Com Miles, seguiram-se diversos outros álbuns, mas Coltrane também já acumulava em sua discografia trabalhos com outros grandes músicos, além dos álbuns de sua própria banda, formada em 1957.
Entre diversos álbuns notáveis de sua discografia, como Blue Train, de 1957, e Soultrane, de 1958, Coltrane também realizou uma obra considerada tão marcante quanto Kind Of Blue. Lançado em 1965, A Love Supreme é apontado como um dos álbuns mais importantes da história do estilo musical, se tornando um marco e um registro histórico do jazz livre e inovador praticado pelo saxofonista.
Misturando ritmos africanos e improvisações contagiantes e refinadas, o disco reafirmou entre os especialistas do estilo o talento e a capacidade de inovação de Coltrane. Sua fase seguinte foi marcada por seu interesse no free jazz, vertente do estilo que também tinha como expoente o saxofonista Ornette Coleman.
Já livre do vício em heroína e álcool – que largara em 1957, antes de realizar seu retorno ao jazz com as obras acima citadas – Coltrane não resistiu a um câncer de fígado e morreu no Hospital Huntington, em Long Island, Nova York. A morte do saxofonista surpreendeu os amigos, que não sabiam de sua condição. “A morte de Coltrane chocou a todos e nos pegou de surpresa. Eu sabia que ele não estava bem, mas eu não sabia que ele estava tão doente”, disse o parceiro Miles Davis ao jornalista Lewis Porter, autor da biografia John Coltrane: His Life and Music, ainda não lançada no Brasil.
John Coltrane tinha apenas 40 anos de idade quando morreu, e ficou conhecido por suas constantes inovações e demonstrações de talento, sendo apontado como influência para diversos ícones da música dos anos 60 e 70, como Jimi Hendrix, The Doors e The Byrds.
Em 1971, o saxofonista inspirou a criação da Igreja Ortodoxa Africana Saint John Coltrane,de São Francisco, Califórnia.
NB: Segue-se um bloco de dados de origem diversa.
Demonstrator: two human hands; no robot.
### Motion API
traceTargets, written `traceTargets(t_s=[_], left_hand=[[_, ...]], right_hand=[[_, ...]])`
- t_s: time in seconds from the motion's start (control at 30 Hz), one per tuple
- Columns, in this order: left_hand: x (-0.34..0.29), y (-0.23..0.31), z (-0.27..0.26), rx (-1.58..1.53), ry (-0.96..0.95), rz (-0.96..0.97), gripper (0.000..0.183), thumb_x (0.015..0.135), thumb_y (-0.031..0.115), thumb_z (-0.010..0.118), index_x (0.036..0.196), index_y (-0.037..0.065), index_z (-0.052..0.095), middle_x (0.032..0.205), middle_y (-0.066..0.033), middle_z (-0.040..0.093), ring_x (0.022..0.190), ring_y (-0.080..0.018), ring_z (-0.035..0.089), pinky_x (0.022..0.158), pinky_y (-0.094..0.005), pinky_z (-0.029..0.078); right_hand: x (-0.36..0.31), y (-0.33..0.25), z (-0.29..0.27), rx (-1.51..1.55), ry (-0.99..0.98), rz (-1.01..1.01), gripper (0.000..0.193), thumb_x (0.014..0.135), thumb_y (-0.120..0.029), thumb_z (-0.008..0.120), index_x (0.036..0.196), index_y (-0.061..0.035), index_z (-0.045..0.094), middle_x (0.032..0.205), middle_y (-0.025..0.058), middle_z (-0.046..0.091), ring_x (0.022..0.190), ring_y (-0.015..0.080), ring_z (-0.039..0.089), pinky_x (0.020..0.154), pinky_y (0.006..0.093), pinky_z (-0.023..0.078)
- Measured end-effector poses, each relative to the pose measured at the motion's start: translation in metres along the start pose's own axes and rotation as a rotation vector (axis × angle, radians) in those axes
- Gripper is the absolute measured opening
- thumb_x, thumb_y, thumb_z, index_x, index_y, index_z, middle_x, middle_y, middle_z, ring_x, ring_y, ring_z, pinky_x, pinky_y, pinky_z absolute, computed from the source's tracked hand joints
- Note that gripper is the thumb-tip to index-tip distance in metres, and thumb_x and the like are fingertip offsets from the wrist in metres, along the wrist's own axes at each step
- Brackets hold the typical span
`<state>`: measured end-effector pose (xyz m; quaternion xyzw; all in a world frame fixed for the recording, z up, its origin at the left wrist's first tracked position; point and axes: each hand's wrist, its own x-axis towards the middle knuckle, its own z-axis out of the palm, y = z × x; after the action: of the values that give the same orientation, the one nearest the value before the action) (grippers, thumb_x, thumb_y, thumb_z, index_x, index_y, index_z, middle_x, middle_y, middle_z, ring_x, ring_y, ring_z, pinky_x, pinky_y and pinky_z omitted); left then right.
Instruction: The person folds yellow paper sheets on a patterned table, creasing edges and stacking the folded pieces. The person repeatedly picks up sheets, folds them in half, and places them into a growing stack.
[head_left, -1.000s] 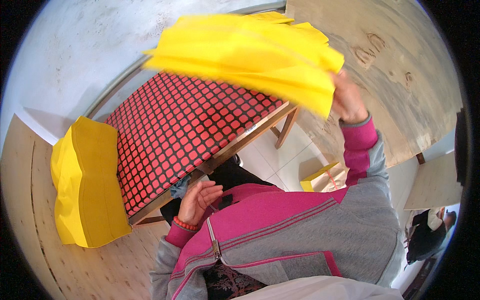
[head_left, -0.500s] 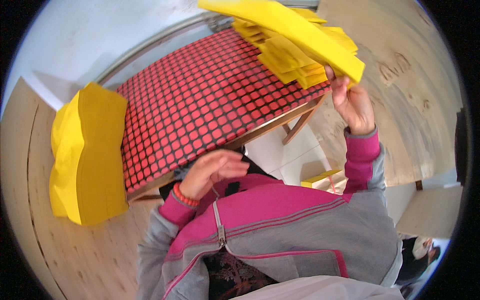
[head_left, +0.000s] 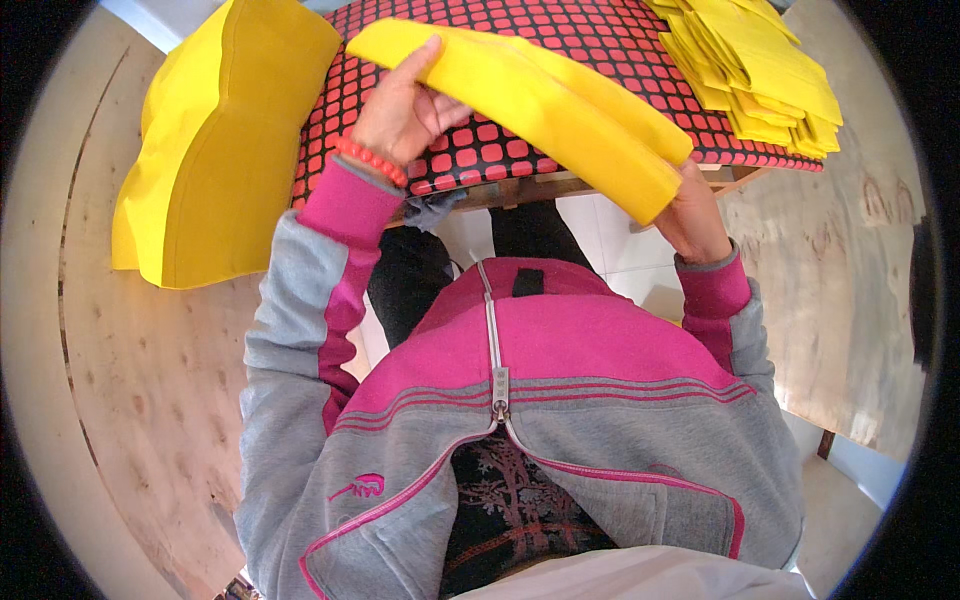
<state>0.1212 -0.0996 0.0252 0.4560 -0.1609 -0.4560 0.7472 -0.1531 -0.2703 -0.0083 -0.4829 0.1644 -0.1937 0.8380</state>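
Note:
A long folded piece of yellow fabric (head_left: 540, 105) is stretched at a slant over the near part of a padded red-and-black surface. My left hand (head_left: 400, 115), with a red bead bracelet at the wrist, grips its left part, thumb on top and fingers underneath. At the lower right end my right hand (head_left: 695, 215) is closed on the same piece; some of its fingers are hidden behind the fabric. To the far right lies a pile of folded yellow pieces (head_left: 755, 60), stacked unevenly. A large opened-out yellow fabric form (head_left: 235, 150) with creased sides stands at the left.
The padded surface (head_left: 490, 165) has a wooden frame along its near edge. Pale wooden boards flank it, one on the left (head_left: 190, 390) and another on the right (head_left: 830, 270). My legs (head_left: 415, 280) are below the near edge, above a tiled floor (head_left: 625, 240).
My left hand has risen from near my waist and taken hold of the yellow piece. My right hand has brought that piece away from the pile, toward me. The view has shifted too.

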Motion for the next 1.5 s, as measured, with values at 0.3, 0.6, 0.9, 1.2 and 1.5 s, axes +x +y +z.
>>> traceTargets(t_s=[0.3,0.6,0.9,1.2,1.5], left_hand=[[0.052,0.014,-0.039,0.382,0.052,0.044,0.045,0.099,0.026,0.060,0.135,0.001,0.049,0.125,-0.0139,0.061,0.111,-0.0237,0.064,0.094,-0.0335,0.054],[0.044,-0.014,-0.014,1.484,0.031,0.652,0.017,0.084,0.021,0.076,0.083,0.007,0.067,0.071,-0.0067,0.066,0.066,-0.0183,0.067,0.059,-0.0316,0.051],[0.064,-0.015,0.017,1.720,0.001,0.917,0.021,0.086,0.026,0.075,0.084,0.007,0.066,0.075,-0.0066,0.065,0.067,-0.0229,0.065,0.059,-0.0338,0.051],[0.064,-0.017,0.021,1.830,-0.121,1.092,0.016,0.090,0.018,0.068,0.099,0.007,0.072,0.098,-0.0097,0.071,0.092,-0.0293,0.068,0.077,-0.0369,0.055],[0.030,-0.032,0.024,1.994,-0.530,0.863,0.061,0.095,0.040,0.060,0.146,0.010,0.046,0.156,-0.0157,0.037,0.145,-0.0307,0.034,0.119,-0.0522,0.023]], right_hand=[[0.057,-0.026,-0.021,0.012,-0.048,0.079,0.037,0.101,-0.026,0.058,0.131,-0.0058,0.054,0.125,0.0100,0.065,0.100,0.0181,0.070,0.080,0.0278,0.059],[0.018,-0.046,-0.046,-0.151,0.193,0.010,0.051,0.103,-0.030,0.053,0.145,-0.0034,0.042,0.123,0.0167,0.066,0.104,0.0200,0.070,0.079,0.0245,0.058],[-0.010,-0.021,-0.039,-0.334,0.264,-0.140,0.033,0.102,-0.017,0.055,0.131,-0.0017,0.053,0.107,0.0132,0.070,0.093,0.0175,0.071,0.076,0.0256,0.057],[0.004,0.018,0.004,-1.320,-0.024,-0.965,0.039,0.077,-0.005,0.075,0.115,-0.0077,0.067,0.117,0.0097,0.068,0.108,0.0286,0.066,0.090,0.0407,0.053],[0.020,0.018,-0.002,-1.693,0.018,-0.815,0.054,0.081,-0.029,0.075,0.127,-0.0041,0.060,0.139,0.0114,0.058,0.131,0.0267,0.053,0.113,0.0493,0.034]])
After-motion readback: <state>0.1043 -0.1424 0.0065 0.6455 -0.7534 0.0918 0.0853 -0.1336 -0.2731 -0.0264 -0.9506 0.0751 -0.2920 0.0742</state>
A Igreja incorporou as músicas e letras do jazzistas em suas orações e rituais, e se tornou tema de um documentário da rede BBC, produzido em 2004.
Autor do conhecido poema “The Revolution Will Not Be Televised” (A Revolução Não Será Televisionada), o músico e poeta americano Gil Scott-Heron compôs em homenagem à Bilie Holiday e John Coltrane a música “Lady Day And John Coltrane”.
Presente no álbum Pieces Of A Man, de 1970, a canção – um misto de funk e soul típico da época – evoca a presença e a espirituosidade dos dois ícones do jazz. “They’ll wash your troubles, your troubles, your troubles away” (Eles levarão seus problemas, seus problemas, seus problemas para longe), cantou Heron, que morreu aos 62 anos, em 2010, vítima de pneumonia decorrente da AIDS.
53 anos depois da morte de Billie Holiday e 45 anos após a partida definitiva de John Coltrane, os fãs de jazz concordam com Heron e torcem para que, em algum lugar, a dupla continue soando tão bem quanto no tempo breve e marcante em que estiveram por aqui.